→ **Work order**
Your answer should hold only the lines from the one containing "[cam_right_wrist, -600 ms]" through the last line below, copied exactly; pictures stay out.

→ **Recorded data**
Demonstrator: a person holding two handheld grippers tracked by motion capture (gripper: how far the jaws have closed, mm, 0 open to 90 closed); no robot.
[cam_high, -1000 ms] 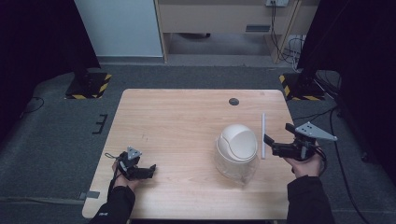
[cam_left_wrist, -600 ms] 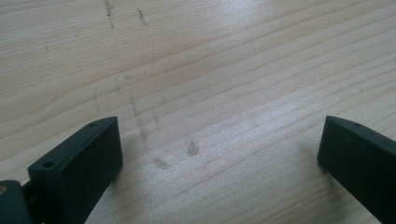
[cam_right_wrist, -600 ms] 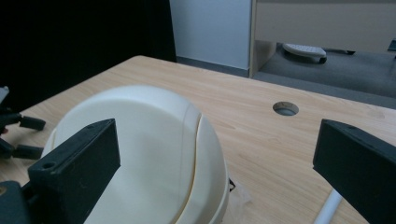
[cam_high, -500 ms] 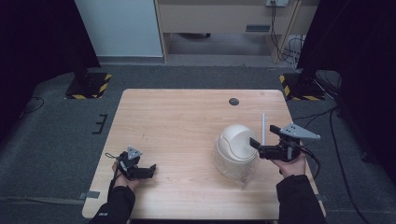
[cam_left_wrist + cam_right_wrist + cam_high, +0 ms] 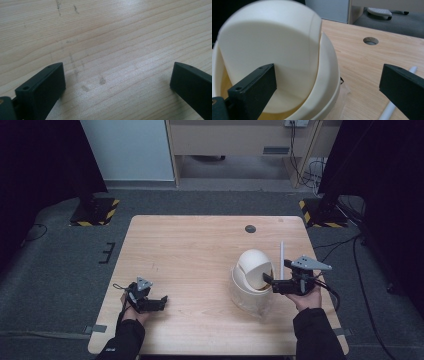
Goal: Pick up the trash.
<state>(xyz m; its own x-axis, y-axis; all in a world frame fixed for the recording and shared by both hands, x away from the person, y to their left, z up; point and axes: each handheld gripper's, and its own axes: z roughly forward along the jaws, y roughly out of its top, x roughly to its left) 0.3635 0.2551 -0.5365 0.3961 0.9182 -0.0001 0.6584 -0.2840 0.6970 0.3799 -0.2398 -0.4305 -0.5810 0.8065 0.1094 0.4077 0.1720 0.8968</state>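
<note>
Swing-lid bin [image 5: 251, 281]: a small cream tabletop bin with a domed, pivoting lid [image 5: 272, 42], standing directly ahead of the right gripper [image 5: 269, 281], on the wooden table [image 5: 200, 250]. The right gripper's 2 jaws are spread wide; its near jaw sits at the lid opening, apparently against the flap, while the other jaw stands clear over the table. A thin white rod [image 5: 398, 93] lies just beyond that outer jaw. The left gripper [image 5: 117, 80] rests low over bare table with jaws equally spread, holding nothing, well apart from the bin.

Handling, as judged: the shell looks like thin, rigid plastic, light and smooth, so it would likely slide or tip under a sideways push. The flap should swing on little force. The fixed rim below the dome appears the soundest place to grip; the curved lid would slip.

Obscured: the bin's interior is in shadow, its contents unreadable. The clear material under its base is hard to identify. Contact between jaw and flap cannot be confirmed.
</note>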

→ **Exercise solution**
[cam_right_wrist, -600 ms] 
[cam_high, -500 ms] 
[cam_left_wrist + cam_right_wrist + cam_high, +0 ms] 
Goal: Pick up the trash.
<state>(xyz m; its own x-axis, y-axis; all in a world frame fixed for the recording and shared by both hands, x away from the person, y to their left, z up; point and axes: each handheld gripper's, and its own axes: z roughly forward along the jaws, y roughly out of its top, x roughly to its left) 0.3635 0.2551 -0.5365 0.3961 0.9182 -0.0001 0.6584 -0.2840 0.6970 0.3799 -0.2398 -0.4305 -0.5810 0.8065 0.1094 0.4077 0.1720 0.8968</state>
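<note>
Swing-lid bin [image 5: 251, 281]: a small cream tabletop bin with a domed, pivoting lid [image 5: 272, 42], standing directly ahead of the right gripper [image 5: 269, 281], on the wooden table [image 5: 200, 250]. The right gripper's 2 jaws are spread wide; its near jaw sits at the lid opening, apparently against the flap, while the other jaw stands clear over the table. A thin white rod [image 5: 398, 93] lies just beyond that outer jaw. The left gripper [image 5: 117, 80] rests low over bare table with jaws equally spread, holding nothing, well apart from the bin.

Handling, as judged: the shell looks like thin, rigid plastic, light and smooth, so it would likely slide or tip under a sideways push. The flap should swing on little force. The fixed rim below the dome appears the soundest place to grip; the curved lid would slip.

Obscured: the bin's interior is in shadow, its contents unreadable. The clear material under its base is hard to identify. Contact between jaw and flap cannot be confirmed.
</note>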

The output is finished.